> _Work instruction_:
Every line from the first one in the listing down to the line with "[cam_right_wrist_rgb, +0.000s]" should be restated word for word.

> _The data_:

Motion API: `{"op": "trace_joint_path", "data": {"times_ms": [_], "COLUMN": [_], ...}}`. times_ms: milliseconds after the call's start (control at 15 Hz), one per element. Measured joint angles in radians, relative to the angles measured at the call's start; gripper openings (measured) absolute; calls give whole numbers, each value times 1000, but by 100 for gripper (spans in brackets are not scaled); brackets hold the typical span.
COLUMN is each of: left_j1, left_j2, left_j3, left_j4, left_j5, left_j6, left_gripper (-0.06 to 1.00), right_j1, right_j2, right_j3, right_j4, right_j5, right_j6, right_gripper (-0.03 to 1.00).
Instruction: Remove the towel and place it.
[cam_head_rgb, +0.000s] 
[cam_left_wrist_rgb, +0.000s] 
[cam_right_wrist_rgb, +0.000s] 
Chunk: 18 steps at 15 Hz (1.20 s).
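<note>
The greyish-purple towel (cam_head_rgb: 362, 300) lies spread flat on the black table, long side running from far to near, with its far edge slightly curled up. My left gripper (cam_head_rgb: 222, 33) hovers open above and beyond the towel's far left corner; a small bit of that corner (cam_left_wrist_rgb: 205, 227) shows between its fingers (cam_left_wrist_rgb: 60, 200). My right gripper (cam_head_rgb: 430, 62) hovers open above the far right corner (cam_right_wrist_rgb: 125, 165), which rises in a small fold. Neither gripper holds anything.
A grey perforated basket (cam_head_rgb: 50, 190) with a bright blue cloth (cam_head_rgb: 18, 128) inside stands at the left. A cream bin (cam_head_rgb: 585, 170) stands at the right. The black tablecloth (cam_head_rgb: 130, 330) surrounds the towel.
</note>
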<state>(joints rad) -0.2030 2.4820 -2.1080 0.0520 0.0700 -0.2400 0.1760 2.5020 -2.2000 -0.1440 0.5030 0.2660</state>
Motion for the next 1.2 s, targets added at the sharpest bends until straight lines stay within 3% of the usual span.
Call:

> _Result of the task_:
Motion API: `{"op": "trace_joint_path", "data": {"times_ms": [_], "COLUMN": [_], ...}}`. times_ms: milliseconds after the call's start (control at 15 Hz), one per element. Measured joint angles in radians, relative to the angles measured at the call's start; gripper openings (measured) absolute; calls give whole numbers, each value times 1000, but by 100 for gripper (spans in brackets are not scaled); brackets hold the typical span.
COLUMN is each of: left_j1, left_j2, left_j3, left_j4, left_j5, left_j6, left_gripper (-0.06 to 1.00), right_j1, right_j2, right_j3, right_j4, right_j5, right_j6, right_gripper (-0.03 to 1.00).
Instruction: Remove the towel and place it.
[cam_head_rgb, +0.000s] 
[cam_left_wrist_rgb, +0.000s] 
[cam_right_wrist_rgb, +0.000s] 

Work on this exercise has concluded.